Description of the task:
From the entries below, transcribe exactly the lines between the line holding "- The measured" and the line holding "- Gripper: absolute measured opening", inclusive; skip all other lines.

Segment Start: Data supplied

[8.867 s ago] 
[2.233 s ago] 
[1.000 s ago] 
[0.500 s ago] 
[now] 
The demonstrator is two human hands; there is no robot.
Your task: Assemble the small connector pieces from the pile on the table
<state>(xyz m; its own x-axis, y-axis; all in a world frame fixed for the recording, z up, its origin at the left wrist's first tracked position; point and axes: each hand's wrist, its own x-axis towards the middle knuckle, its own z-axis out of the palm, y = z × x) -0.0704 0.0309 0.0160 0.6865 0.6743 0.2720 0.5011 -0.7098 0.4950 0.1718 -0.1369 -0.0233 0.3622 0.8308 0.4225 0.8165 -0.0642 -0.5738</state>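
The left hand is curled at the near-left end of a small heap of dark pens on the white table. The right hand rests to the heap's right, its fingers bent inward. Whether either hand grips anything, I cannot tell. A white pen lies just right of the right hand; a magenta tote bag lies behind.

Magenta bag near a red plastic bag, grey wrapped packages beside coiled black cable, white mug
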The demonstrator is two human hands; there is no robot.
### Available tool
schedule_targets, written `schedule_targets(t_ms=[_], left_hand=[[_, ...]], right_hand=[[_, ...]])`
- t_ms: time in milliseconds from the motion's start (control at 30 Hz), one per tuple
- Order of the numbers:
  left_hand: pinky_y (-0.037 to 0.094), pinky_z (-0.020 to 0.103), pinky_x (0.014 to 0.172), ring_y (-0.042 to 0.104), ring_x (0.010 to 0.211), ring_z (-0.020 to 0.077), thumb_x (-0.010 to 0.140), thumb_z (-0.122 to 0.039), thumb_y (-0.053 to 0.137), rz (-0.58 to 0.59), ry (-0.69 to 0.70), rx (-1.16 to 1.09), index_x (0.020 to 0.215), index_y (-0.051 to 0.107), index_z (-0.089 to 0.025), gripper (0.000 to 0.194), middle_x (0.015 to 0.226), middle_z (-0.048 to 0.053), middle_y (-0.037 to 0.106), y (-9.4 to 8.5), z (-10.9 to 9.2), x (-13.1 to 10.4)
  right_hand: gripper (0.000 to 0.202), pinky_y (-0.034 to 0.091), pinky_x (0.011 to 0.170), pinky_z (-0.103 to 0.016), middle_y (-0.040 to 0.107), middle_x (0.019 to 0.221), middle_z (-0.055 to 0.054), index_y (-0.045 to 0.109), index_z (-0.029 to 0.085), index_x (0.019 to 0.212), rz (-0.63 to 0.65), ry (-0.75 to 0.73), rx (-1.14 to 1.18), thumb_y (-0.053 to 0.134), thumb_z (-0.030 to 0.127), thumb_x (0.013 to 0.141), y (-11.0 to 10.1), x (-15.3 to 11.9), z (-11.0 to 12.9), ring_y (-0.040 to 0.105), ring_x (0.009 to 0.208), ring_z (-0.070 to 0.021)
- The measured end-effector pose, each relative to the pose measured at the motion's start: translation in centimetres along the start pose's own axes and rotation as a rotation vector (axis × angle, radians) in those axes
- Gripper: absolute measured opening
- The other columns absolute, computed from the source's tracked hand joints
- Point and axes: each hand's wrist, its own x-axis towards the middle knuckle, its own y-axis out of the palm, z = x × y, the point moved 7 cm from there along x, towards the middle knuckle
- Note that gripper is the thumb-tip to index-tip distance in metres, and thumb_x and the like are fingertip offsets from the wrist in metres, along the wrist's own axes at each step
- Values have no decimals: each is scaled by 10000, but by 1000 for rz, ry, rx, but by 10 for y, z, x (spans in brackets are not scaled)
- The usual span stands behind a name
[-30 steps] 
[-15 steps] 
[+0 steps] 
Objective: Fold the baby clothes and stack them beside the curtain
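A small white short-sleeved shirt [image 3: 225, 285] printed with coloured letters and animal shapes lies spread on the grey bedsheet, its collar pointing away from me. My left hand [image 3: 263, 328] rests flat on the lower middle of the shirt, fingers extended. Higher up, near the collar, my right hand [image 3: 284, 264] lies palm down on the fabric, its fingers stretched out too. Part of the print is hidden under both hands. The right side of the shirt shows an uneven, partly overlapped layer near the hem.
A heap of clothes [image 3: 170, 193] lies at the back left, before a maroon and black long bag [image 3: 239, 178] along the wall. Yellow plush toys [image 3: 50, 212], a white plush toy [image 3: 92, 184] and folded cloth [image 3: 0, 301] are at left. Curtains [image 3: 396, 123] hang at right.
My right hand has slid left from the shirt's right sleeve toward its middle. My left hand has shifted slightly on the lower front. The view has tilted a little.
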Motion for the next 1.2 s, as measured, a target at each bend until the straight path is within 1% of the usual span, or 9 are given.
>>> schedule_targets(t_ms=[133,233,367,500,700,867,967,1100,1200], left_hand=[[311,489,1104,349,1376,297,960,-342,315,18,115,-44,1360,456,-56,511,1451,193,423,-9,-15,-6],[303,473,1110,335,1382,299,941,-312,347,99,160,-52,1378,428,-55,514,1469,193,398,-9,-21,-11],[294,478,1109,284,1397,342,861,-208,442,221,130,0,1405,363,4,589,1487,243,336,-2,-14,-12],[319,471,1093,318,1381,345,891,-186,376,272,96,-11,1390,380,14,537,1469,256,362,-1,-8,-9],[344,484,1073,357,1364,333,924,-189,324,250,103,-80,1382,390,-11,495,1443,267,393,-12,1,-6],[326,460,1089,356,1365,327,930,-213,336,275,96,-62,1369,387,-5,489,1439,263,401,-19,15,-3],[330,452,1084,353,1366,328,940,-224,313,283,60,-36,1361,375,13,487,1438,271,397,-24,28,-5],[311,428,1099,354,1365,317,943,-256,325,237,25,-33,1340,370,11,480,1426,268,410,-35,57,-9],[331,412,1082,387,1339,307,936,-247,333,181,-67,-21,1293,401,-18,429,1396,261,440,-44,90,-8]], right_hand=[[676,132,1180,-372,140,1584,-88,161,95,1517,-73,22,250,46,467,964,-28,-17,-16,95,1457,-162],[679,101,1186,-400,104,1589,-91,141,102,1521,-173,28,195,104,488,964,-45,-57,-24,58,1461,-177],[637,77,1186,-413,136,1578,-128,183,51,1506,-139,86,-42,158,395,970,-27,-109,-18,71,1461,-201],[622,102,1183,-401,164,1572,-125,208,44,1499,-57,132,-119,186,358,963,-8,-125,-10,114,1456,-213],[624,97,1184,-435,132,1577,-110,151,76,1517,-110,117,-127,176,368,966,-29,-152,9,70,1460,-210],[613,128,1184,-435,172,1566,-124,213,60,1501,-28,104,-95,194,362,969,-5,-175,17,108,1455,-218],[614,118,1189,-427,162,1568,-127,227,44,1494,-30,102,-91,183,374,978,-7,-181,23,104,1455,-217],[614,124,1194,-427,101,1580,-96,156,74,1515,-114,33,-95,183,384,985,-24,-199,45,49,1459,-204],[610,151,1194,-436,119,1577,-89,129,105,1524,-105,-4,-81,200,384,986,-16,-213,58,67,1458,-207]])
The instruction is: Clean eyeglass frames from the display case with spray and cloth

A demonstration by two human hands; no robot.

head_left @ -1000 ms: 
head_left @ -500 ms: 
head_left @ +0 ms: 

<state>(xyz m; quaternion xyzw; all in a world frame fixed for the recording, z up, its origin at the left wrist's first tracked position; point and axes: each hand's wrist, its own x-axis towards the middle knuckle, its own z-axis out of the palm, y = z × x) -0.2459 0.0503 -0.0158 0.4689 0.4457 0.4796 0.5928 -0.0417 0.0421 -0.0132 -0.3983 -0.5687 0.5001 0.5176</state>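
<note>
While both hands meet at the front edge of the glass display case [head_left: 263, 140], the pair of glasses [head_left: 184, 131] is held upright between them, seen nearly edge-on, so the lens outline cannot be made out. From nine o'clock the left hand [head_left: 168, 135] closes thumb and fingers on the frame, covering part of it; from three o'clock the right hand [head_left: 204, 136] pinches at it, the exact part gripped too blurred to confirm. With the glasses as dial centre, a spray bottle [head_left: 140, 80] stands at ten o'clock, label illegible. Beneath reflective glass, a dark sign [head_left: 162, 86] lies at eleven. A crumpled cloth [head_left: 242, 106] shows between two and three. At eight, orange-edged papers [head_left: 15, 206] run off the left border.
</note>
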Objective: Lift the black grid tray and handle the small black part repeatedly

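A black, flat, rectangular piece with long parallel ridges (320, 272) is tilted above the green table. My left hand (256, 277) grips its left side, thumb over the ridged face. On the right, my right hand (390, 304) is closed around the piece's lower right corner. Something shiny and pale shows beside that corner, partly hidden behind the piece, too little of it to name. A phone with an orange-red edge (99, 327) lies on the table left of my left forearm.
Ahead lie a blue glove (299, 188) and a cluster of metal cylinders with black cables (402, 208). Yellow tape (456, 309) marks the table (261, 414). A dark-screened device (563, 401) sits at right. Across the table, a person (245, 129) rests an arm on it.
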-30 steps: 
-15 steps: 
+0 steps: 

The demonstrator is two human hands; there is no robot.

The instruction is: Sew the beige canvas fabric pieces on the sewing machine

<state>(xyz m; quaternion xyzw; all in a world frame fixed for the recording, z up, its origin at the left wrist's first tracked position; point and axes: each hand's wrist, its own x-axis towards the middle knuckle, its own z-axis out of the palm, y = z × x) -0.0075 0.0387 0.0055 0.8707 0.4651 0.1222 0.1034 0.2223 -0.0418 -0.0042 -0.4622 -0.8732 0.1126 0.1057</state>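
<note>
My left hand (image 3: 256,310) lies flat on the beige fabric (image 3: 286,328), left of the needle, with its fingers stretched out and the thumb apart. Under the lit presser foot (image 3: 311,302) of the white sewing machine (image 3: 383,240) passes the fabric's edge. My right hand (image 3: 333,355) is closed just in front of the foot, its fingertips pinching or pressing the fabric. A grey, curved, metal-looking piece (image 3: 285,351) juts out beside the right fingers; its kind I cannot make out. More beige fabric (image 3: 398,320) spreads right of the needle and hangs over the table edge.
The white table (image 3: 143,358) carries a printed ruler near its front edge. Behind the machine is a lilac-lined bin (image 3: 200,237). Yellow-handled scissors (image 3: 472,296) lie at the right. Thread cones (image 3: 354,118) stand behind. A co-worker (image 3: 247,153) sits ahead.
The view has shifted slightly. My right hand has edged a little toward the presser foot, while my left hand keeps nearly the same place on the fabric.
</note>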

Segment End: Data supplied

Solution:
- The measured end-effector pose, each relative to the pose measured at the motion's start: translation in centimetres along the start pose's own axes and rotation as a rotation vector (axis × angle, radians) in those axes
- Gripper: absolute measured opening

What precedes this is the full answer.